TASK DIRECTIONS:
Search the records for "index". Copy every line where it appears.

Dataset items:
○ ○ ○

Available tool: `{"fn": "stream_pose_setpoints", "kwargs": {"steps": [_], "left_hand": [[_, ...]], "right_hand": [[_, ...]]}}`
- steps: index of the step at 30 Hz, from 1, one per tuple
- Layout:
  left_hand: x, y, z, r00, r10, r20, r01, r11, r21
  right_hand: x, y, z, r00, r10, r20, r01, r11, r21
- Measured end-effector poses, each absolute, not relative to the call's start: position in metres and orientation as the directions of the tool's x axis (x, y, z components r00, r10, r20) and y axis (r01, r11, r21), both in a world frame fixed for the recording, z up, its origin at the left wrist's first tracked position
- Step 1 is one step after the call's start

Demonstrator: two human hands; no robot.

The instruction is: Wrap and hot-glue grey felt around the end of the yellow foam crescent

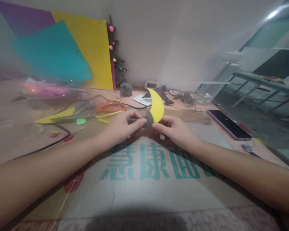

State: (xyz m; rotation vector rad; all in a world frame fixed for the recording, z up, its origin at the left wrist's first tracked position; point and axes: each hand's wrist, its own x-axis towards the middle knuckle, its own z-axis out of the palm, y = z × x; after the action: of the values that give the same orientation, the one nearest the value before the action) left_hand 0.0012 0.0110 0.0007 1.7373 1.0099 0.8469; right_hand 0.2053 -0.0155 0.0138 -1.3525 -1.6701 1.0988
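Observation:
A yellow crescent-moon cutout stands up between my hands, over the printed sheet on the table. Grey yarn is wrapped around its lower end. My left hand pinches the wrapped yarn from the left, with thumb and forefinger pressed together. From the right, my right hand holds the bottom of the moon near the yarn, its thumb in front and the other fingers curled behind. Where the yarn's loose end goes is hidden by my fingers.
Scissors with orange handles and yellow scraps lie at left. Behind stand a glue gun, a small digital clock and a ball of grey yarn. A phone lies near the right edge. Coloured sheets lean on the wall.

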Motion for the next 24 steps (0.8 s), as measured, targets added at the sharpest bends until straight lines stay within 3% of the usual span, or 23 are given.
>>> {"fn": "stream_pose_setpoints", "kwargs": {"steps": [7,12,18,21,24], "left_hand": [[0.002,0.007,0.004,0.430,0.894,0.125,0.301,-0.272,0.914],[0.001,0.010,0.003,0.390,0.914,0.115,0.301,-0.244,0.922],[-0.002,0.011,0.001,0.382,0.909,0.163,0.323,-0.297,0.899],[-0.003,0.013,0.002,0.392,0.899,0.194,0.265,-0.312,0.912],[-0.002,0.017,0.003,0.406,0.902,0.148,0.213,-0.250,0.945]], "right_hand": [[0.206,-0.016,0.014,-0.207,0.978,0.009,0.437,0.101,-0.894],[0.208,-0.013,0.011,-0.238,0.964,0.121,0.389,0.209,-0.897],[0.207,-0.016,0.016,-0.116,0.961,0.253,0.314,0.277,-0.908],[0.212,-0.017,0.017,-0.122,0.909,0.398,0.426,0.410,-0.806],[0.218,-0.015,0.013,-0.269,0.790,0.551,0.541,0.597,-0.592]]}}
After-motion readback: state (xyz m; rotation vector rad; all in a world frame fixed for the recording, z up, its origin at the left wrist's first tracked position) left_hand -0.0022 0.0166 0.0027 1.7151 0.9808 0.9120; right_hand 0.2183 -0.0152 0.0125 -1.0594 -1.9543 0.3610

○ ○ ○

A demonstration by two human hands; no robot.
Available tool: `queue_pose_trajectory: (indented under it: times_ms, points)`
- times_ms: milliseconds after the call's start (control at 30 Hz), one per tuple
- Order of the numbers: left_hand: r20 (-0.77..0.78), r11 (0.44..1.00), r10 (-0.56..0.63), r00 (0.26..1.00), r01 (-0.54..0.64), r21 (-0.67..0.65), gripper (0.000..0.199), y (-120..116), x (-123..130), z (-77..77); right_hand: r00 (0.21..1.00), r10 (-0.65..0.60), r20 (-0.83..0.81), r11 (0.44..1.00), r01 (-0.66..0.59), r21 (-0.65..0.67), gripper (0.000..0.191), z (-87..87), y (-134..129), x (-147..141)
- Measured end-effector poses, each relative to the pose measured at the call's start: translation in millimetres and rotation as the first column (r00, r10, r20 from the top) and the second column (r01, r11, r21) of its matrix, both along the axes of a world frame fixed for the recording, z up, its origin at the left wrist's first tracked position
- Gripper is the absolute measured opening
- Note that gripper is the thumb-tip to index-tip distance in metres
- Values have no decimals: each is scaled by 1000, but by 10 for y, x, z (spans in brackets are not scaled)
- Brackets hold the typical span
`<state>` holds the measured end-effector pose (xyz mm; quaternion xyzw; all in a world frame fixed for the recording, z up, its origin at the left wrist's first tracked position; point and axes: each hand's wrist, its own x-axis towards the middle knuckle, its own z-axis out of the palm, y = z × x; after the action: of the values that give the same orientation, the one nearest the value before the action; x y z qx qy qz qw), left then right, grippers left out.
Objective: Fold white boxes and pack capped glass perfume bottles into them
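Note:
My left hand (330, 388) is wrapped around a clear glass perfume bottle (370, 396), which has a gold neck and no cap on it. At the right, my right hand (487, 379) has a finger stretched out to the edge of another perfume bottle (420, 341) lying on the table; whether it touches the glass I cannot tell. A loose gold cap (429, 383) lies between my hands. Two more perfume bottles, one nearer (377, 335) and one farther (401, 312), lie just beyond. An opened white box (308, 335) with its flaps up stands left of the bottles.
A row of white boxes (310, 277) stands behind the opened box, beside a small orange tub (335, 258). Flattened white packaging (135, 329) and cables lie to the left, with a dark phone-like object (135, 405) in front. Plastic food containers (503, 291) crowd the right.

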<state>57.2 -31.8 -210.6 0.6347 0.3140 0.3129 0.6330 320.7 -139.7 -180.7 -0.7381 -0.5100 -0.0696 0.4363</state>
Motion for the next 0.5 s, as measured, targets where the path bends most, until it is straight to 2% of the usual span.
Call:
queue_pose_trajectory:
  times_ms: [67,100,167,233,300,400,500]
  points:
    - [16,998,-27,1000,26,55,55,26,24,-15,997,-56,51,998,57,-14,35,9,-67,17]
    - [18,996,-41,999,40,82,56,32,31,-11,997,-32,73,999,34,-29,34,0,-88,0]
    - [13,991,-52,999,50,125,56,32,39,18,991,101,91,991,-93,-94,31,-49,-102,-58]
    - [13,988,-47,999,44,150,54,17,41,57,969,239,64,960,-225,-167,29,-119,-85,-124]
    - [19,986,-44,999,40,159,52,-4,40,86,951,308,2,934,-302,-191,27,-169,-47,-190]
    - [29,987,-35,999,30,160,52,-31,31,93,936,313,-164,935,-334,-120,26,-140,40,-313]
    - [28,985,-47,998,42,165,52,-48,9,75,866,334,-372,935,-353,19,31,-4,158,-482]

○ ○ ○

ANSWER TO THE EXERCISE:
- steps: index of the step at 30 Hz, from 1, one per tuple
- Note that gripper is the thumb-tip to index-tip distance in metres

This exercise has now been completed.